Huff also pointed out that there’s incentive to take on new patients under this model, and it requires management to oversee productivity.

With salary compensation, the amount is also negotiated upon hire. This gives employers the opportunity to determine this based on experience. That amount is paid regardless of the time worked.

Some of the drawbacks to this model is that there are inherent incentives built in for performance or efficiency. There’s also no incentive to take on new patients. While bonuses can be an effective motivator, it can also drive up costs for companies.

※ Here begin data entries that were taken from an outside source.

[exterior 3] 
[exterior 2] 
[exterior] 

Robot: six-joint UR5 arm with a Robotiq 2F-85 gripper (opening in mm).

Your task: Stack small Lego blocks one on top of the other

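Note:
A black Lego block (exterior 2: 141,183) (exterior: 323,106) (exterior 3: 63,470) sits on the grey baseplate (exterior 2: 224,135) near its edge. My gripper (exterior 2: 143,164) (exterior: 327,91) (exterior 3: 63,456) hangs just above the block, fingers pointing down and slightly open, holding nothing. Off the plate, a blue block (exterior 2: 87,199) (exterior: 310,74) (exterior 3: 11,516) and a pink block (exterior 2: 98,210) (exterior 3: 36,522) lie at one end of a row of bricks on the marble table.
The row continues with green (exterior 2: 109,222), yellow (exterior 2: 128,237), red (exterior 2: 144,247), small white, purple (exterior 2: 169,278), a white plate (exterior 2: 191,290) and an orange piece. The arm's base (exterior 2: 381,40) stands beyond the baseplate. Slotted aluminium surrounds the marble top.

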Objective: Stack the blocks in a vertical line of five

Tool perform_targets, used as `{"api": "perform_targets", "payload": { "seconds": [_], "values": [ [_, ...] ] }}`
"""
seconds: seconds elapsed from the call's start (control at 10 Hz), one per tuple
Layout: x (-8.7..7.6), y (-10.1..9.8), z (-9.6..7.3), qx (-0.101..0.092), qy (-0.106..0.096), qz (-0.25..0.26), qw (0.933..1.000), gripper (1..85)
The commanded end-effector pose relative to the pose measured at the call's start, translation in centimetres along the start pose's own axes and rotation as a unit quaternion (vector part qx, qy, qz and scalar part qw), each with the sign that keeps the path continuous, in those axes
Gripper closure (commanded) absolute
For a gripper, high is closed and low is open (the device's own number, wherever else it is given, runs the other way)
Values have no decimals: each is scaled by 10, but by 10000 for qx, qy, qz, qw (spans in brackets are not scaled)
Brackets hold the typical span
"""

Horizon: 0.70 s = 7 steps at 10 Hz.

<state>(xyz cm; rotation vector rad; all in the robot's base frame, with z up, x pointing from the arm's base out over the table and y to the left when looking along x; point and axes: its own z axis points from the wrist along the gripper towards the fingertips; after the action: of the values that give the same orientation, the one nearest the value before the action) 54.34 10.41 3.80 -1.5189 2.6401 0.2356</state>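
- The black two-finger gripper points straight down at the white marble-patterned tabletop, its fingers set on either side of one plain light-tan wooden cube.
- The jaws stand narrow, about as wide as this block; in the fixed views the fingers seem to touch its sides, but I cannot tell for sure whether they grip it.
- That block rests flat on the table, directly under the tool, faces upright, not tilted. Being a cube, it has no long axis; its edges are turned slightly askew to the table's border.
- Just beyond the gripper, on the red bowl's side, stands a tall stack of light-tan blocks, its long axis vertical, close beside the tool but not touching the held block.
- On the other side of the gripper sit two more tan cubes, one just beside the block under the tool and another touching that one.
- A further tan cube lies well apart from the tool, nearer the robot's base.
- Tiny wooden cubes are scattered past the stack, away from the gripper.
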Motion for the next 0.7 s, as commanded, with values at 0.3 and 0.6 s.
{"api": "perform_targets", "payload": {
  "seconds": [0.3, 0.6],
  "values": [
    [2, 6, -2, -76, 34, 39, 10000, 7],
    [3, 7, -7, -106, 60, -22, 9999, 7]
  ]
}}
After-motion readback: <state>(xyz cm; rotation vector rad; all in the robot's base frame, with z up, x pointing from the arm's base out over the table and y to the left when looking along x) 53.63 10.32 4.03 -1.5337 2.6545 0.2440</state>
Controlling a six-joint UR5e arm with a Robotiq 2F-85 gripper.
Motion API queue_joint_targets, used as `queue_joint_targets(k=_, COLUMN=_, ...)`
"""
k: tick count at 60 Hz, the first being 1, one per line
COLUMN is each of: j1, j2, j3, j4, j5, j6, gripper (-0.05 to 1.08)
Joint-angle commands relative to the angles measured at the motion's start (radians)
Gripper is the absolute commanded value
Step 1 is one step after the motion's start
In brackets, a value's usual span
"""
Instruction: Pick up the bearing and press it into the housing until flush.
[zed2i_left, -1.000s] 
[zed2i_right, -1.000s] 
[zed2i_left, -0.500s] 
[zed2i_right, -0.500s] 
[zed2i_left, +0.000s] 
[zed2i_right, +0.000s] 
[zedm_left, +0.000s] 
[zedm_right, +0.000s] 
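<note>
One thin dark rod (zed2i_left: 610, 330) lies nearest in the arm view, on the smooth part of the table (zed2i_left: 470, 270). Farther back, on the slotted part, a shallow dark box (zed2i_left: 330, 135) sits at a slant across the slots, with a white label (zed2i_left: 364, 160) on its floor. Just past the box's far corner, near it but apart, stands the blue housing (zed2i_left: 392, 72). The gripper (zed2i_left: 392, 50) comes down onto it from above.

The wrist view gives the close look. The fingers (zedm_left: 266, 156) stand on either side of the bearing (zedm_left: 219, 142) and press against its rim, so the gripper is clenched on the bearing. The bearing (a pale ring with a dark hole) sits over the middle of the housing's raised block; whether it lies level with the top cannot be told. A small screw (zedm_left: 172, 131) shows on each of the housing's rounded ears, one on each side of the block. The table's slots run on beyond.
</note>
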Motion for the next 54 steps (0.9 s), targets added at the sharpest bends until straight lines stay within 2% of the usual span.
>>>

The pay per visit model only pays for productive or accountable time. One of the downsides to this model is that it can create a “visit focus” in care management rather than “patient focus.”

No matter what compensation model a company implements, providers need to have strong understanding of the the Fair Labor Standards Act (FLSA). 

“Those FLSA protections are broad, and the violations are expensive,” Huff said. “We’re seeing a lot of wage and hour Department of Labor activity in our space, for sure.”